Saturday, 17 February 2024

Utrecht Bucket List

When I left my previous job, one of my leaving gifts was a guidebook, Utrecht: Sights and Secrets of Holland's Smartest City by Annika Redhed. It's a wonderful book, written by a local, which offers a wry a delightful overview of some of the best sights and experiences of the city. I highly recommend buying or borrowing a copy to anyone who is planning a visit here.
 
When I started reading my copy, I added a page flag every time I found something I would like to experience or explore. Four months later, when I finished, my copy bristled with colourful slips of paper! Here is my list of all the things I flagged. Many thanks to my lovely University of Lincoln library colleagues for their marvelous gift. 

An excellent guidebook
 
Anything in bold is something I have explored in my first five months here and would personally recommend to tourists or visitors.

Breweries, Cafes, and Restaurants

Churches

  • Domtoren (and all its souveniers, including candles and cake molds). 
  • Domkirk. Especially recommended on a Saturday afternoon, when there are lovely free concerts. The Night of Light is also incredibly beautiful.
  • Sint Willibrordkerk (because it's a fancy nineteenth century church, and they can be fun to see)

Eating

  • fresh stroopwafels

Events 

  • city tours in English, Saturdays and Sundays at noon, starting underneath the Domtoren
  • ice skating rink in De Neude, which appears before Christmas (p. 98)
  • Open tuinen dag--will be Saturday, 29 June 2024. A day when a day pass gets access to private gardens in the city centre.
  • Sint Maarten--events include a market the weekend before the saint's festival (11 November), a parade, and singing
  • Singelloop, a 10k run.
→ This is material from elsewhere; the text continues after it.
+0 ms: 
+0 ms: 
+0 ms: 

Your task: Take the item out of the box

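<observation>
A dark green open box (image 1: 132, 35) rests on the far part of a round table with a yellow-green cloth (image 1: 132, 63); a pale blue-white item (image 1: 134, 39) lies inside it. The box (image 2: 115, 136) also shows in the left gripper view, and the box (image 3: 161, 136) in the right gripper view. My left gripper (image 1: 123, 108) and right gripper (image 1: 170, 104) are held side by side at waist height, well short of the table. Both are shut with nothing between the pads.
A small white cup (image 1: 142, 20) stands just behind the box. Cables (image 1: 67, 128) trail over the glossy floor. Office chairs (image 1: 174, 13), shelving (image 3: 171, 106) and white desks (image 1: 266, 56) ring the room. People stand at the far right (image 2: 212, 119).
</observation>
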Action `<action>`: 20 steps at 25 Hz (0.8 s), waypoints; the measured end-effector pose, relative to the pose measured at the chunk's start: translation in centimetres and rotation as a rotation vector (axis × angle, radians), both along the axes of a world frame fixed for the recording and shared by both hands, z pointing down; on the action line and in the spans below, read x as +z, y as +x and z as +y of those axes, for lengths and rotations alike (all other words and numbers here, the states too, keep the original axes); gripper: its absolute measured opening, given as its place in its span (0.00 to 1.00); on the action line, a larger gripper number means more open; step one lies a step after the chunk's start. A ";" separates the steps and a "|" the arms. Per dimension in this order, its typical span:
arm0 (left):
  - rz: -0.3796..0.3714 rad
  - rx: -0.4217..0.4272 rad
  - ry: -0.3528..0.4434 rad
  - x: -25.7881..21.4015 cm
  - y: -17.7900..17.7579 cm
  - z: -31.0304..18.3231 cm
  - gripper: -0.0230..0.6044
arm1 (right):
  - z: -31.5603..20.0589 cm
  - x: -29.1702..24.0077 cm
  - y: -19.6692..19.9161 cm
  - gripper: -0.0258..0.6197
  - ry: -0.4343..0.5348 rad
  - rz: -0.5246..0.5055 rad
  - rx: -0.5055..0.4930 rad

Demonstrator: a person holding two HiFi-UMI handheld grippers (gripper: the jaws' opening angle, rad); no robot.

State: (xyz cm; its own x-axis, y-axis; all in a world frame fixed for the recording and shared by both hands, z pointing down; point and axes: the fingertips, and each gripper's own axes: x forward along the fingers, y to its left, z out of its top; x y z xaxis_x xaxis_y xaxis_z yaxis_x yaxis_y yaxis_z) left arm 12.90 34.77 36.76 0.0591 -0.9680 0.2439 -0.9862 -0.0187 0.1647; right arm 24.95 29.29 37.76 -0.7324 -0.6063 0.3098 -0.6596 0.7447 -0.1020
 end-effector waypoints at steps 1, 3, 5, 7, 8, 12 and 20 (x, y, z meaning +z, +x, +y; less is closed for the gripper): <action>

Took place on 1 October in 2023
  • Trajectum Lumen, a tour of all the light art in Utrecht, taking place on Saturday evenings; seems to end in March of this year; there is also an app for self-guided tours
  • Utrecht Marathon, 19 May 2024

Markets

  •  Lapjesmarkt, for fabric, buttons, and sewing stuff; Breedstraat (Saturday mornings)
  • Vredenburg Square, for food (Wednesday, Friday, and Saturday)

Museums

  • Hoge Woerd, an archaeological museum, including a rebuilt Roman fortress with a very old boat on display
    Museum Catharijneconvent, and its collection of medieval and religious art
  • Museum Speelkok, the museum of music boxes and self-playing instruments

Parks and Gardens

  • Botanic Gardens, Uithof, The branch near the University is lovely and easily reachable by bus or bike. It has a wonderful cafe that is a lovely place to sit on a sunny day. Its city-centre branch near the University Museum sounds lovely too, but I haven't been there yet.
  • City Garden, which can be entered via a blue gate on Springstraat (pp. 102-3)
  • Landgoed Amelisweerd en Rhijnauwen, Finding lovely spaces to be outside is important in a city, and this one looks lovely
  • Maarseveense, another park that sounds very lovely
  • Máximapark, a large and beautiful park in the outer city, easily accessible from the centre by bus. This where the Utrecht parkrun takes place every Saturday morning.

Sightseeing

  • Achter Sint Pieter, where there is a seventeenth century house with a doorbell in the shape of a pretzel, built by Everard Meyster
  • Bakkerbrug, a bridge with decorated street lanterns and flower stalls
  • Bartholomeus Gasthuis, a medieval foundation which became a home for the elderly; guided tours are offered on Sunday mornings (p. 103)
  • Molen de Ster, a rebuilt historic wind-powered sawmill
  • Paushuize, the palatial house of the only Dutch pope, who never got to live in it (some of the rooms are, according to the guidebook, open for tours on Saturdays, pp. 86-7)

To Stay

Further Reading

  • Secrets of Utrecht Facebook page (seems to have stopped updating regularly in 2020)
  • The back of the book contains useful Dutch vocabulary for tourists. Ik heb en kikker ingeslikt somehow slipped into the vocabulary list, which is excellent, and reminds me of the fact that the first Spanish phrase one of my postgrad housemates taught us was how to say "my hovercraft is full of eels". You never know when you'll need to prepare absurdities to meet the absurd?